I was moved to tears in the darkness of the movie theater watching Spotlight, winner of the Best Picture Oscar. Being –or having been- an investigative reporter myself I remember the times when investigating (not even having internet then, just your precious and invaluable contact book), sources hanged the phone on me like I was a telemarketer or closed the door on my face like I was a Bible saleswoman. But at the end of the day, or the week or the month, I had a great story with all the facts checked, all the sources confirmed and ready to publish hoping to make the world a better place a word at the time.
I remembered with a mix of pleasure and sadness the scoop interview I landed with Jose Maria Ryan, director of the Lemoniz nuclear power plant in the Basque Country, Spain. It was the only interview he ever granted. He was under threats from the terrorist group ETA, protected 24/7 and moved around constantly for security reasons. Throughout contacts and months work, I was able to land the interview.
On the day in question I had to travel to a designated spot and wait. A car picked me up. I was blindfolded and taken somewhere where I did conduct the interview. Jose Maria Ryan was kidnapped and murdered by ETA a few months later (1981). I could talk and talk about other stories I worked on but they will not add any more arguments to the point I want to make.
When the theater lights came on I returned from the past to the present, from Hollywood fiction to street reality. One more recent flash memory rushed into my head:
“Another 2015 Pulitzer Prize-winner left journalism for PR. Here’s why,” the headline of a Columbia Journalism Review article.
…the Pulitzer Prize-winning Daily Breeze reporter who told the Daily Beast that, while living on a reporter’s salary in pricey Los Angeles, “I could make my rent, but it was difficult… It was getting to the point of being scary.”

Reality check
The story I wrote was possible because my newspaper at the time, DEIA, allowed me to work it. Today, asking an editor or publisher to give you a couple of months to pursue a story gets you the look: “find a new job, darling”. Today you have to turn over two or three 300+ word stories a day, best in the form of a list, sprinkled with funny memes and better tied to the #trendingoftheday. They might look like this: “The 10 best ways to wear pants without your g-string panties showing too much”, “13 questions we have for people who never shower” or “The 19 most adorable dogs in Instagram.”
Spotlight investigative journalism is essential for a free and democratic society but it is mightily expansive. Paying a team of four to investigate a story for months (and sometimes stories do not pan out) is a luxury that these days few media outlets can pay or are willing to pay for. The article of Columbia Journalism Review is my witness.

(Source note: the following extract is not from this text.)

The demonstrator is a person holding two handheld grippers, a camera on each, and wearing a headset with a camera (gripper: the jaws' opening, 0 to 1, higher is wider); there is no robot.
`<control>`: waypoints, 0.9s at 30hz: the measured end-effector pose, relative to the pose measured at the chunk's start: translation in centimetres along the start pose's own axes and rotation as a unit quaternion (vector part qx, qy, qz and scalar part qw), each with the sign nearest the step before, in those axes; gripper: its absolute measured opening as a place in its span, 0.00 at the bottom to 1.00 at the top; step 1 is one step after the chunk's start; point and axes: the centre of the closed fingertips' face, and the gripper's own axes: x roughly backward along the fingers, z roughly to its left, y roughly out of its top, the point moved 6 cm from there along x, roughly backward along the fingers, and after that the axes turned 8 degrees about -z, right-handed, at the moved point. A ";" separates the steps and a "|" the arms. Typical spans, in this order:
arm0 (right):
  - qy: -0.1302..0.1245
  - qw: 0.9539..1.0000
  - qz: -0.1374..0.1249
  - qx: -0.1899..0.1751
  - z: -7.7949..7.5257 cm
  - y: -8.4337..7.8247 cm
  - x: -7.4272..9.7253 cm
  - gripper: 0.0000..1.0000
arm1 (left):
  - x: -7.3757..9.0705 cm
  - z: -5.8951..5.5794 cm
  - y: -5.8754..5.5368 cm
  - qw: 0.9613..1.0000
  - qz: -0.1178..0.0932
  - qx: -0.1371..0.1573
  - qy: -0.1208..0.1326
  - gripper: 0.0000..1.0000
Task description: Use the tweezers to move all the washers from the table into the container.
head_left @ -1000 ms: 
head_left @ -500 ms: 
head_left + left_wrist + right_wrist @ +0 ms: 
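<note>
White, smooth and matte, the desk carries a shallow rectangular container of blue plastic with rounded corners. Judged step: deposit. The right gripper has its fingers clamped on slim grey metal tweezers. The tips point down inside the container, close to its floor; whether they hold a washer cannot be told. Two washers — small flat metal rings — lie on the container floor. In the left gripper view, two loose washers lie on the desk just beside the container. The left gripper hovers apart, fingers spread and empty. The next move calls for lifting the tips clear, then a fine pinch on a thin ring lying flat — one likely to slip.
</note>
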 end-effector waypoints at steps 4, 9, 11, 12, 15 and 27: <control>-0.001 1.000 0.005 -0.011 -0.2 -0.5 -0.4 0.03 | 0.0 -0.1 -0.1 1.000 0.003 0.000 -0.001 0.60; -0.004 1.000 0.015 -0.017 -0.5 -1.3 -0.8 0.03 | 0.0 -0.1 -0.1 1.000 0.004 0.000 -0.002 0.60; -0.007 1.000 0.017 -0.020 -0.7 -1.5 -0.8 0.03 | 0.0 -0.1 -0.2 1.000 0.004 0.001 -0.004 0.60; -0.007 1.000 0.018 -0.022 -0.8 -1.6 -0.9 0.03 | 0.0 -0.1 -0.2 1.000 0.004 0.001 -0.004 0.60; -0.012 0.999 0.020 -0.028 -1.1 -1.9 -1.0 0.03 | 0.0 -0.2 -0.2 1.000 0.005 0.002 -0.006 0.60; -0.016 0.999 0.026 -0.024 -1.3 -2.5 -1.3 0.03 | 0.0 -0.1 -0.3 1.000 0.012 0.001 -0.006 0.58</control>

Another great movie on the Oscars ticket this year touched the subject of lack of investigative reporting although coincidentally. It is The Big Short, in which four denizens in the world of high-finance predict the credit and housing bubble collapse of the mid-2000s, and decide to take on the big banks for their greed and lack of foresight. At some point before deciding to take advantage of the human stupidity and the greed of Wall Street they try to tip off the press in an attempt to prevent the financial crisis of 2007–2008, which was triggered by the build-up of the housing market and the credit bubble. Nobody listened. Nobody investigated. And we all know the butchery that ensued.
Is there hope?
I think so. For once The Washington Post is in the hands of Jeff Bezos. It is not a bad thing as I see it. He has the $ muscle to make it happen. The only other unique factor necessary to achieve it once you have the cash is the willingness to do so. I believe it is in there because not by chance Martin “Marty” Baron is the editor of The Washington Post since December 31, 2012, after having been editor of The Boston Globe since July 2, 2001. Marty, handpicked by Bezos, was precisely the editor when the Spotlight team uncovered the Catholic Church scandalous cover up of the abuse of children. He was the force behind the team. He made it happen.
Concerning myself I miss my old days as an investigative reporter but I have moved on. Now I am a novelist. Fiction gives me the freedom and the pleasure to create my own happy endings. I do not have to have reality checks anymore and I have countless stories to bore my grandchildren with until they send me packing.